__ABOUT THIS EXERCISE__: Show each line from the listing that includes the word "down".

__COLLECTED MATERIAL__:
= Beginning of Section =

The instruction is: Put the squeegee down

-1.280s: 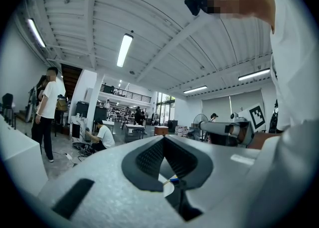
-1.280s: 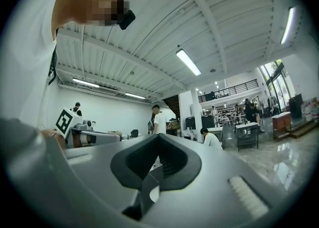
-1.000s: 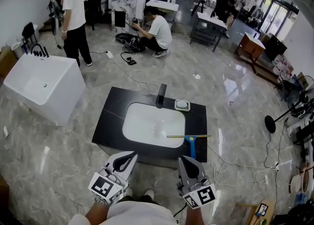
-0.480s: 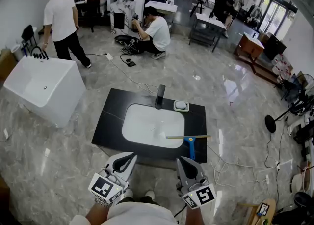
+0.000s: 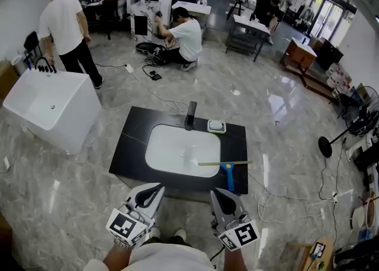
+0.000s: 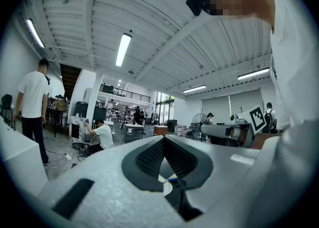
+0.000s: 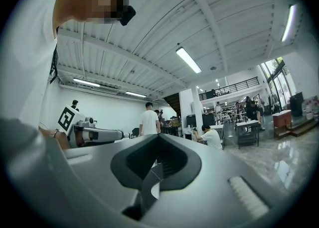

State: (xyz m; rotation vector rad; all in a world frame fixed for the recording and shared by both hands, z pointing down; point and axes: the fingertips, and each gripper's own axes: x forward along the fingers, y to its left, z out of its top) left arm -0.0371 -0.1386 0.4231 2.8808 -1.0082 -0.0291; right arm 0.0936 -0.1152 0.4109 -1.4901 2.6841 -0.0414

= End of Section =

__RESPONSE TO THE TASK__:
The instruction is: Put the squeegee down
State: (xyz m; rotation vector rad; all in a world frame fixed for the recording and shared by both hands, z pointing down; point and axes: the fingertips, and each gripper's own axes: x forward along the fingers, y to its left, z out of its top) left arm -0.0371 -0.1386 0.4231 2.8808 -1.0082 -0.0291; right arm 0.0936 -0.1152 0.4109 -1.4901 2.6841 -0.0414

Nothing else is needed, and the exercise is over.